The authors also critique the metaphor of AI "hallucinations", arguing that it misinforms the public and policymakers about the nature of LLMs. They outline the operation of LLMs and discuss the problems with their accuracy, noting that attempts to improve accuracy by connecting LLMs to databases or computational programs have been largely unsuccessful. The authors conclude that it is more appropriate to describe the false claims of LLMs as bullshit rather than lies or hallucinations.
Key takeaways:
- The paper argues that the false claims made by large language models (LLMs) like ChatGPT are not lies or hallucinations, but rather instances of "bullshitting" in the Frankfurtian sense, meaning they are produced without any actual concern for truth.
- LLMs are designed to produce text that appears truth-apt, but they are not concerned with truth, which makes their outputs more akin to bullshit than lies or hallucinations.

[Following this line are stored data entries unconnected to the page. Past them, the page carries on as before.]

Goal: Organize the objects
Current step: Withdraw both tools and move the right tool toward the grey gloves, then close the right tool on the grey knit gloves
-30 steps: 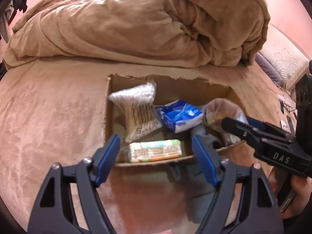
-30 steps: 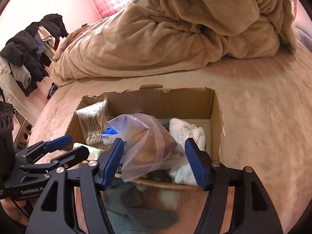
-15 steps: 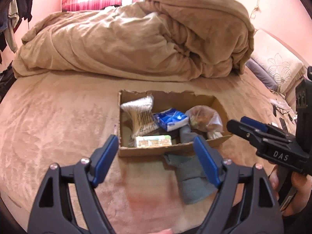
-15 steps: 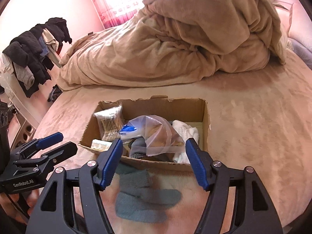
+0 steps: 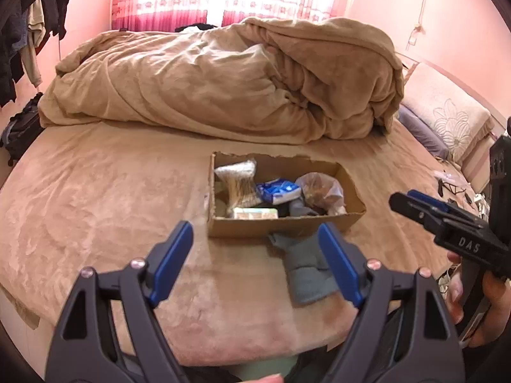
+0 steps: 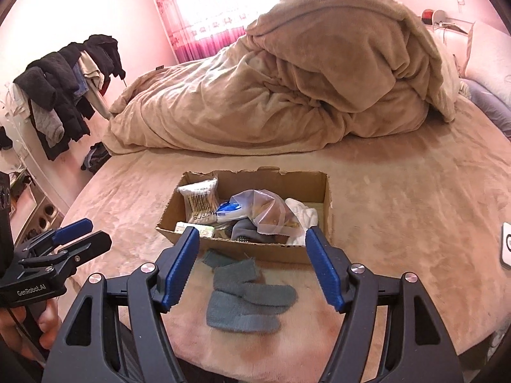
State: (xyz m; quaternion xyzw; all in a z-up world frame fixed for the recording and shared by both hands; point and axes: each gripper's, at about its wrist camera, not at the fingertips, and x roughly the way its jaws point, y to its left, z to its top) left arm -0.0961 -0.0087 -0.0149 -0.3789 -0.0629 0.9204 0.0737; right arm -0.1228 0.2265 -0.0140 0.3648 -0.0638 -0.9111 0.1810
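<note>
Definitely someone's bedroom at home: a big bed (image 6: 399, 191) with a rumpled tan duvet (image 6: 287, 73) piled on it, pillows (image 5: 447, 111) at the headboard end, pink curtains (image 5: 223, 3) over a bright window, and clothes (image 6: 64, 83) heaped on a rack by the wall.

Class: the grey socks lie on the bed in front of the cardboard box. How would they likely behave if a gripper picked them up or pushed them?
The grey socks lie flat and creased, so they would probably droop limply from the fingers. Being knit on a plush bed cover, a push would likely bunch them rather than slide them. They look light and unlikely to roll.
</note>
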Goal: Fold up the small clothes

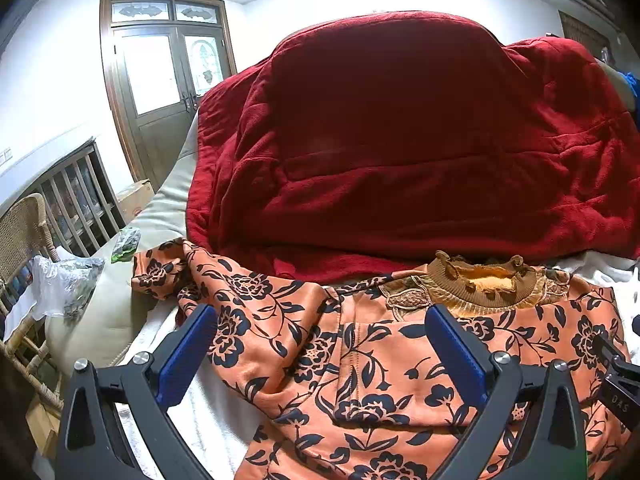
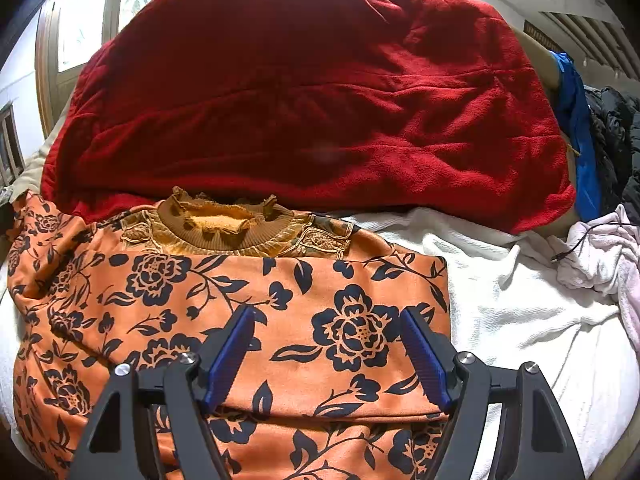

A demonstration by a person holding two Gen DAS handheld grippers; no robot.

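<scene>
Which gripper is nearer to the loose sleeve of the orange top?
Left. The left gripper hovers open beside the sleeve; the right gripper is open over the folded side, away from it.

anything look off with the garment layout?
One sleeve of the orange floral top is bunched and crumpled out to the side, not laid flat. The opposite side is already folded in with a straight edge.

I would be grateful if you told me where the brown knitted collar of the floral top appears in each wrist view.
Left wrist view: the brown knitted collar sits right of centre, just above the left claw's right finger.
Right wrist view: the collar sits left of centre, above the floral panel.
Shared landmark: the red blanket, directly behind the collar in both.
</scene>
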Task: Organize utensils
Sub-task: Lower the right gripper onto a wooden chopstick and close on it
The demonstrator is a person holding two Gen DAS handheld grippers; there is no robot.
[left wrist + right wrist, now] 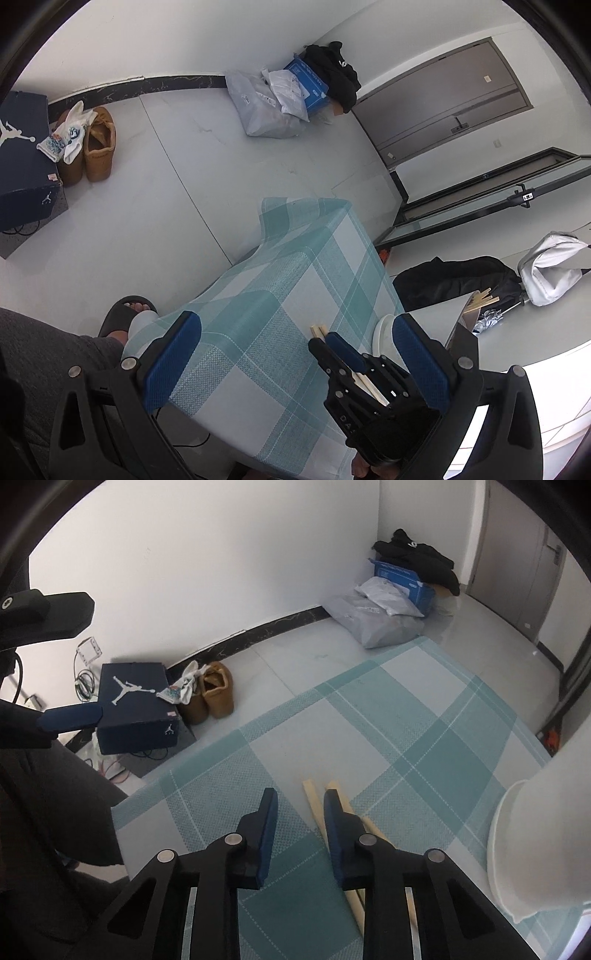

- The authors distinguish between two types of bullshit: 'hard' and 'soft'. 'Hard' bullshit involves an active attempt to deceive the reader about the nature of the enterprise, while 'soft' bullshit only requires a lack of concern for truth.
- The authors argue that the outputs of LLMs like ChatGPT are at least 'soft' bullshit, and possibly 'hard' bullshit if we view the model as having intentions based on its design. They conclude that it's important to recognize and call out the bullshit nature of ChatGPT's outputs.